Dataset excerpt:
——————
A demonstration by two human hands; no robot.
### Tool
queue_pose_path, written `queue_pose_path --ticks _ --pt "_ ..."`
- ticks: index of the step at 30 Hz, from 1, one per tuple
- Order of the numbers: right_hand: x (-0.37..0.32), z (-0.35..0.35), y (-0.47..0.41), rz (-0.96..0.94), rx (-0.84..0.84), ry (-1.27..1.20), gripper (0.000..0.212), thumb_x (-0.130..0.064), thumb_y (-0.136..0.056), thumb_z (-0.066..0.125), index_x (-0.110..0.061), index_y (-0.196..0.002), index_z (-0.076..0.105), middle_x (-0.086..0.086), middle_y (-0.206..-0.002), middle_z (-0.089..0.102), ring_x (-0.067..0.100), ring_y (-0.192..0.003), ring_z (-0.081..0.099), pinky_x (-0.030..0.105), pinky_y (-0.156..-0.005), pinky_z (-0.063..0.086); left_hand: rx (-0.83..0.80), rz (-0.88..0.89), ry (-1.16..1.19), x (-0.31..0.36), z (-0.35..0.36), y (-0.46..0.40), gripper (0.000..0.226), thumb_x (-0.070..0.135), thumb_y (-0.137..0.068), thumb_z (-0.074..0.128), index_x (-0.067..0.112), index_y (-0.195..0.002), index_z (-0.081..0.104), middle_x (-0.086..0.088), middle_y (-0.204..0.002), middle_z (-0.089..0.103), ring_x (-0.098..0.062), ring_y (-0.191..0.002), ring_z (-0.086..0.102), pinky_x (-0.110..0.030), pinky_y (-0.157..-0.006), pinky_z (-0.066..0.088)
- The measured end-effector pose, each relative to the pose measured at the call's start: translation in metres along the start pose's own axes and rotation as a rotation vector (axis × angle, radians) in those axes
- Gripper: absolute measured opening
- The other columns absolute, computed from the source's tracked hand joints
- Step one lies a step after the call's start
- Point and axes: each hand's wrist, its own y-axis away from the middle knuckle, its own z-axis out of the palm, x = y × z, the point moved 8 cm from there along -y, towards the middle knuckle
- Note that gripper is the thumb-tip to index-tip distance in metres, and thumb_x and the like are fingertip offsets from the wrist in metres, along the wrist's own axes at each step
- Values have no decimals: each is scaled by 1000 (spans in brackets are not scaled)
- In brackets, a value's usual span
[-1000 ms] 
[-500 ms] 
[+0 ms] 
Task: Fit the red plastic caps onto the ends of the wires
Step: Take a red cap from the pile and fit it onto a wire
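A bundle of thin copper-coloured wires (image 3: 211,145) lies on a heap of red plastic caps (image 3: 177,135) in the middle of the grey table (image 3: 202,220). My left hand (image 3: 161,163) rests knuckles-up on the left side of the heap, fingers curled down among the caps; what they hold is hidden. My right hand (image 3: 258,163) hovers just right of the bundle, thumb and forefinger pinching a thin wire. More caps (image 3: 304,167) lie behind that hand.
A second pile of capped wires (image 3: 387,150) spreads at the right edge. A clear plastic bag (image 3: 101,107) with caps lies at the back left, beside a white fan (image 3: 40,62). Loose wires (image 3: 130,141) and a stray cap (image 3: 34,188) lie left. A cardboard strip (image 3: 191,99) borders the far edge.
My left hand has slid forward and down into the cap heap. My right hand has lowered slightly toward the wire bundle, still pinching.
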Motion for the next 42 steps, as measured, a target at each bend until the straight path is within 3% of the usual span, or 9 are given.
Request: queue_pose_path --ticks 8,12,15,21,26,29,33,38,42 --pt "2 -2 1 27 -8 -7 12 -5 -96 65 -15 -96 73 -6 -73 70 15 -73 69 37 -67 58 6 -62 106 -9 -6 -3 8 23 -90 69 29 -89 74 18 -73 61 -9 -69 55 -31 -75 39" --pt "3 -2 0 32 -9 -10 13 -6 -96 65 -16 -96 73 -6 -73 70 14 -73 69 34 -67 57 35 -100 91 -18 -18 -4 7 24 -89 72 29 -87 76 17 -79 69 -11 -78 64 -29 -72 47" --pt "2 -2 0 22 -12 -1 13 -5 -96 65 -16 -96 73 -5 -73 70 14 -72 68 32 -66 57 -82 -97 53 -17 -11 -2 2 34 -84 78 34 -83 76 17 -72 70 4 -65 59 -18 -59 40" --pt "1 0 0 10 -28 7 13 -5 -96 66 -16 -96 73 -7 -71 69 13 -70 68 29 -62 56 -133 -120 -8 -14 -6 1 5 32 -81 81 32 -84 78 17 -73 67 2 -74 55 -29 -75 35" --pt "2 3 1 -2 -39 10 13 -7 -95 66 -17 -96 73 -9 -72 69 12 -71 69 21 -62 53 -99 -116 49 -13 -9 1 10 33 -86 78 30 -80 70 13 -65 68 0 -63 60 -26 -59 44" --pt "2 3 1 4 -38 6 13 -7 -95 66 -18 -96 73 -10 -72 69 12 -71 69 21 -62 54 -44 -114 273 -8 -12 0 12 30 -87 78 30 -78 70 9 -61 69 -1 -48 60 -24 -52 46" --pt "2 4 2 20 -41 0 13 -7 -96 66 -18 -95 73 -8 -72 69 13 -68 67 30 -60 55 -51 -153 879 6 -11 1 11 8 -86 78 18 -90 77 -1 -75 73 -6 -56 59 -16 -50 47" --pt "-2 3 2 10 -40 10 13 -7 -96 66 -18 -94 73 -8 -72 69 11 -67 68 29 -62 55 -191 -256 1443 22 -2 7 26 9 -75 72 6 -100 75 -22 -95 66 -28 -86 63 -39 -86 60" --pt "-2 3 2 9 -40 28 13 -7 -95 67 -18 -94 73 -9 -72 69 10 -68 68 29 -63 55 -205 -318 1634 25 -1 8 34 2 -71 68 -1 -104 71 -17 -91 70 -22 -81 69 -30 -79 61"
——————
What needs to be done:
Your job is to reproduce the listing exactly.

The answer:
A demonstration by two human hands; no robot.
### Tool
queue_pose_path, written `queue_pose_path --ticks _ --pt "_ ..."`
- ticks: index of the step at 30 Hz, from 1, one per tuple
- Order of the numbers: right_hand: x (-0.37..0.32), z (-0.35..0.35), y (-0.47..0.41), rz (-0.96..0.94), rx (-0.84..0.84), ry (-1.27..1.20), gripper (0.000..0.212), thumb_x (-0.130..0.064), thumb_y (-0.136..0.056), thumb_z (-0.066..0.125), index_x (-0.110..0.061), index_y (-0.196..0.002), index_z (-0.076..0.105), middle_x (-0.086..0.086), middle_y (-0.206..-0.002), middle_z (-0.089..0.102), ring_x (-0.067..0.100), ring_y (-0.192..0.003), ring_z (-0.081..0.099), pinky_x (-0.030..0.105), pinky_y (-0.156..-0.005), pinky_z (-0.063..0.086); left_hand: rx (-0.83..0.80), rz (-0.88..0.89), ry (-1.16..1.19), x (-0.31..0.36), z (-0.35..0.36), y (-0.46..0.40), gripper (0.000..0.226), thumb_x (-0.070..0.135), thumb_y (-0.137..0.068), thumb_z (-0.074..0.128), index_x (-0.067..0.112), index_y (-0.195..0.002), index_z (-0.081..0.104), middle_x (-0.086..0.088), middle_y (-0.204..0.002), middle_z (-0.089..0.103), ring_x (-0.098..0.062), ring_y (-0.191..0.002), ring_z (-0.086..0.102), pinky_x (-0.110..0.030), pinky_y (-0.157..-0.006), pinky_z (-0.066..0.088)
- The measured end-effector pose, each relative to the pose measured at the call's start: translation in metres along the start pose's own axes and rotation as a rotation vector (axis × angle, radians) in those axes
- Gripper: absolute measured opening
- The other columns absolute, computed from the source's tracked hand joints
- Step one lies a step after the call's start
- Point and axes: each hand's wrist, its own y-axis away from the middle knuckle, its own z-axis out of the palm, x = y × z, the point moved 8 cm from there along -y, towards the middle knuckle
- Note that gripper is the thumb-tip to index-tip distance in metres, and thumb_x and the like are fingertip offsets from the wrist in metres, along the wrist's own axes at each step
- Values have no decimals: each is scaled by 1000 (spans in brackets are not scaled)
- In brackets, a value's usual span
[-1000 ms] 
[-500 ms] 
[+0 ms] 
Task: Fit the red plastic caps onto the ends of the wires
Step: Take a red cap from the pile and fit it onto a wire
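A bundle of thin copper-coloured wires (image 3: 211,145) lies on a heap of red plastic caps (image 3: 177,135) in the middle of the grey table (image 3: 202,220). My left hand (image 3: 161,163) rests knuckles-up on the left side of the heap, fingers curled down among the caps; what they hold is hidden. My right hand (image 3: 258,163) hovers just right of the bundle, thumb and forefinger pinching a thin wire. More caps (image 3: 304,167) lie behind that hand.
A second pile of capped wires (image 3: 387,150) spreads at the right edge. A clear plastic bag (image 3: 101,107) with caps lies at the back left, beside a white fan (image 3: 40,62). Loose wires (image 3: 130,141) and a stray cap (image 3: 34,188) lie left. A cardboard strip (image 3: 191,99) borders the far edge.
My left hand has slid forward and down into the cap heap. My right hand has lowered slightly toward the wire bundle, still pinching.
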Motion for the next 42 steps, as measured, a target at each bend until the straight path is within 3% of the usual span, or 9 are given.
Request: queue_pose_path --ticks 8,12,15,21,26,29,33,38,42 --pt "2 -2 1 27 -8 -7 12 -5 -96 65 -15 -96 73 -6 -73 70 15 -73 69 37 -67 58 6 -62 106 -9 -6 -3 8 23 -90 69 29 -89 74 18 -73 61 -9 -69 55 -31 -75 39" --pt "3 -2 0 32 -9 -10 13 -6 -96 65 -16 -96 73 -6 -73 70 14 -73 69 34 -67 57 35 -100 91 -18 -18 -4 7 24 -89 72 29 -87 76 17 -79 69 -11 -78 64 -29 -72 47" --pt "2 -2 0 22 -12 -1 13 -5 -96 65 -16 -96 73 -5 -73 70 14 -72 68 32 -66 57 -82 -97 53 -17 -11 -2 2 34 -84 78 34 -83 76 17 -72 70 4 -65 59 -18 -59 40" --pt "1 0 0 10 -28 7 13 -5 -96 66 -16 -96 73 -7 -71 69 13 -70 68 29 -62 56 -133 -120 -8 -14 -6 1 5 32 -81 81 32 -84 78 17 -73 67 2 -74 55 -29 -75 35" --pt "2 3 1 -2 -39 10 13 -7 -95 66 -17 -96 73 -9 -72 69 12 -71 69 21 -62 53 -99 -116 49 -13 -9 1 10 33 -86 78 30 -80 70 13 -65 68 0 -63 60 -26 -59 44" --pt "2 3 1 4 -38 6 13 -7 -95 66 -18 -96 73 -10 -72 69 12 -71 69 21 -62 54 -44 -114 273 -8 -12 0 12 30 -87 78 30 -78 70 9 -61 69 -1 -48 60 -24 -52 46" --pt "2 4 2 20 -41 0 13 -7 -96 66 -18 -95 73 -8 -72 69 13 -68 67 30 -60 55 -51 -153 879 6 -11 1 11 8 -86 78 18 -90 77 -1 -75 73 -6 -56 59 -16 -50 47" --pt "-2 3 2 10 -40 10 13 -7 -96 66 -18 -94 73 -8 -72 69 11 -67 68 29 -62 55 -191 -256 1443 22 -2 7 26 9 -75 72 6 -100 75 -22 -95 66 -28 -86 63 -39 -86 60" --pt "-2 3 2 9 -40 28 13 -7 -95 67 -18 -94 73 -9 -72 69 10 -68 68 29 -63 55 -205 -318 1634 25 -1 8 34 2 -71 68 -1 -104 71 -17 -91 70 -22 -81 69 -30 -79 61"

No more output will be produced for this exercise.